The pandemic will transform life even after the emergency ends. And startups have a big opportunity today in figuring out what elements we are going to keep from our pandemic experience in areas, such as sports, concerts, and work, and which we’re going to dump as fast as we can.
“Will we ever go back to where we were a year ago? No,” Solivan said. “Everything is different. We’ve entered a different world, and a different way of interacting with each other.”
But the panel also offered a note of caution: Startup founders working in trendy areas need to be careful that their solutions are original. For example, a plethora of marketing tech and sales pipeline optimization startups are offering similar solutions to similar problems, Williamson said.
“We never want to discourage, but we aren’t seeing interesting solutions to these problems,” he said. “My gut said, ‘I don’t want to see any more of this,’ but the truth is I don’t want to see more of the same.”
The panel also urged people in the startup world to keep a broader perspective.

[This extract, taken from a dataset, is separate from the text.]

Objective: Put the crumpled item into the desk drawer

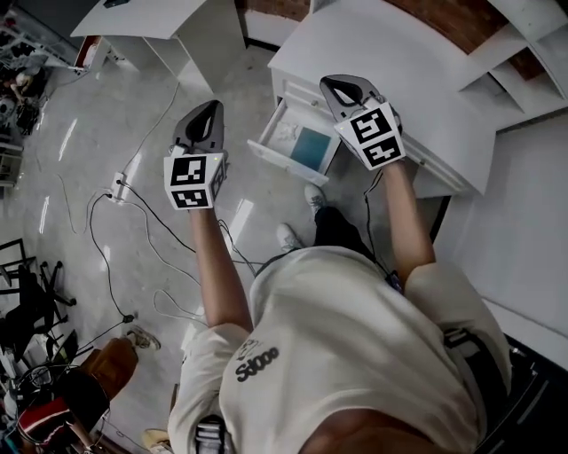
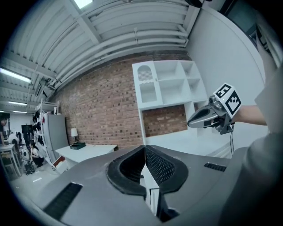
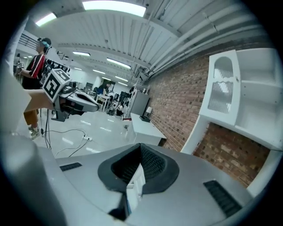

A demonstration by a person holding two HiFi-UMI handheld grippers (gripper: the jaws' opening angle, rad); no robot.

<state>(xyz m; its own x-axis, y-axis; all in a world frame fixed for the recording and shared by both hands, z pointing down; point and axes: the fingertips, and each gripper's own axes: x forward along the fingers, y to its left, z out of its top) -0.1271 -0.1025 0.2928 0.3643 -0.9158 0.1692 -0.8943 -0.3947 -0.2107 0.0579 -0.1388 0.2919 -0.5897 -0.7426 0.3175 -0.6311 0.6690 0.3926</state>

While the startup market is booming, many people are experiencing hard times. Cohn previously worked in the travel sector, which has been particularly hard hit by the pandemic. Many of the women who’ve left the workforce worked in hospitality and travel.
“Go down the street in any big city now and every small business is really trying to keep the doors open. The real question for me is, ‘How can we help some of the industries that are hard hit?’” Cohn said. “It will take a long time for the travel and tourism industry to make a comeback, and that impacts a lot of people who are making $10 an hour.”
She added, “There is this great VC world we live in, and there is the rest of the world.”